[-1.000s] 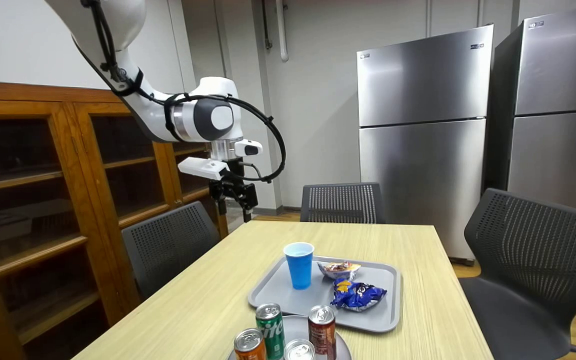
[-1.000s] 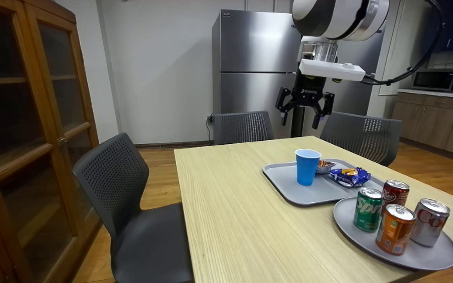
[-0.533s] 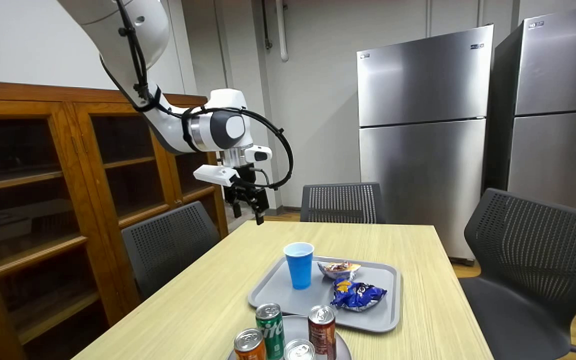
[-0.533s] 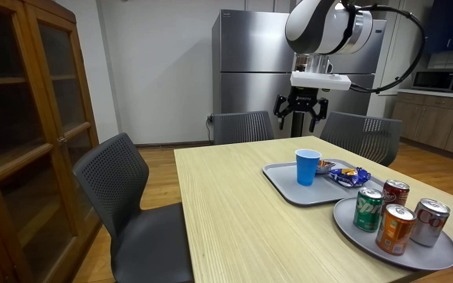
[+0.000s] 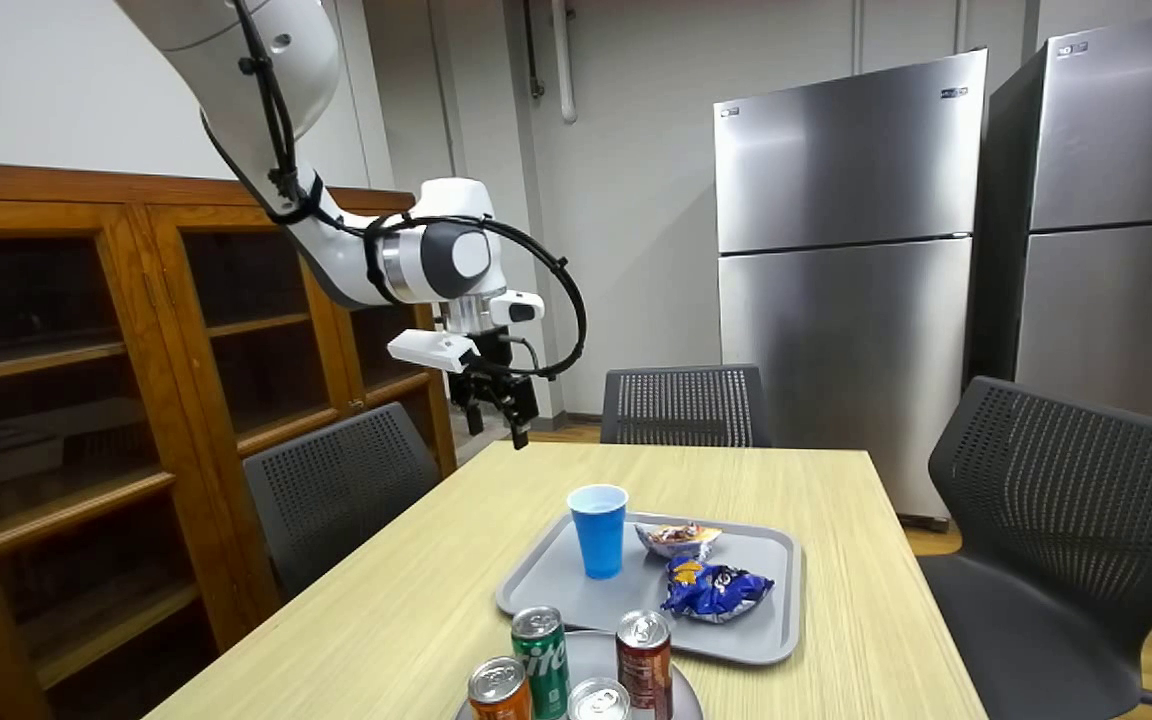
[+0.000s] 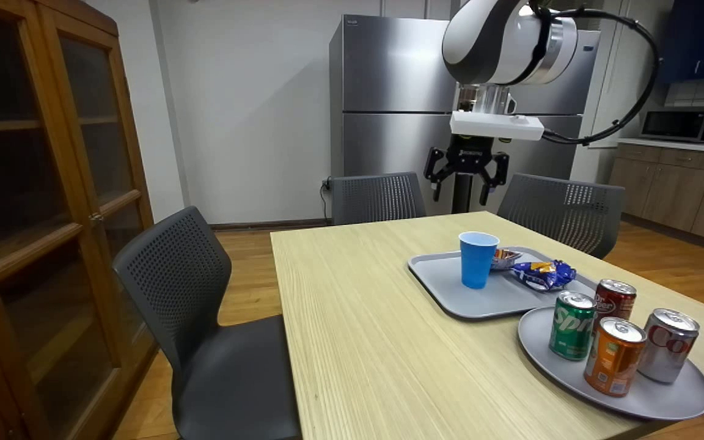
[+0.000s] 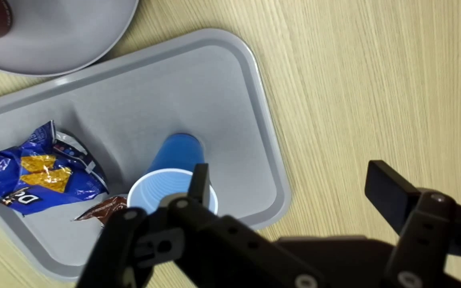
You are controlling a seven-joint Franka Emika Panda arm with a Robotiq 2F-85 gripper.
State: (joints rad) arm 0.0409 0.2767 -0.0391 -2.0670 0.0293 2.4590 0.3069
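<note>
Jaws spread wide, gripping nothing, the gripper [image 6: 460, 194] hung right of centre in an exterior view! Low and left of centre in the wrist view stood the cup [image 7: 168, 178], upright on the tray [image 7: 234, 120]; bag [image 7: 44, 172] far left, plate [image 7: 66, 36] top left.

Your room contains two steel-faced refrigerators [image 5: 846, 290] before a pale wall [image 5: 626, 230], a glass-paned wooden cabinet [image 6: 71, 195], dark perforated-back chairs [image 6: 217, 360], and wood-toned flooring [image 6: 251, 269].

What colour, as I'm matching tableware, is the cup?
The cup is blue outside and paler inside; the wrist view shows it best.
</note>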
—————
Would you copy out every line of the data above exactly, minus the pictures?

= Task response =
[-1.000s] 
[-1.000s] 
[-0.533s] 
[-0.533s] 
[+0.000s] 
[+0.000s] 
[+0.000s] 
You are controlling a seven-joint Franka Emika Panda arm with a Robotiq 2F-85 gripper.
State: (joints rad) arm 0.0409 0.2767 -0.0391 -2.0670 0.0293 2.4590 0.3069
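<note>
Jaws spread wide, gripping nothing, the gripper [image 6: 460, 194] hung right of centre in an exterior view! Low and left of centre in the wrist view stood the cup [image 7: 168, 178], upright on the tray [image 7: 234, 120]; bag [image 7: 44, 172] far left, plate [image 7: 66, 36] top left.

Your room contains two steel-faced refrigerators [image 5: 846, 290] before a pale wall [image 5: 626, 230], a glass-paned wooden cabinet [image 6: 71, 195], dark perforated-back chairs [image 6: 217, 360], and wood-toned flooring [image 6: 251, 269].

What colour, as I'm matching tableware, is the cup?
The cup is blue outside and paler inside; the wrist view shows it best.
</note>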

No more work remains in this exercise.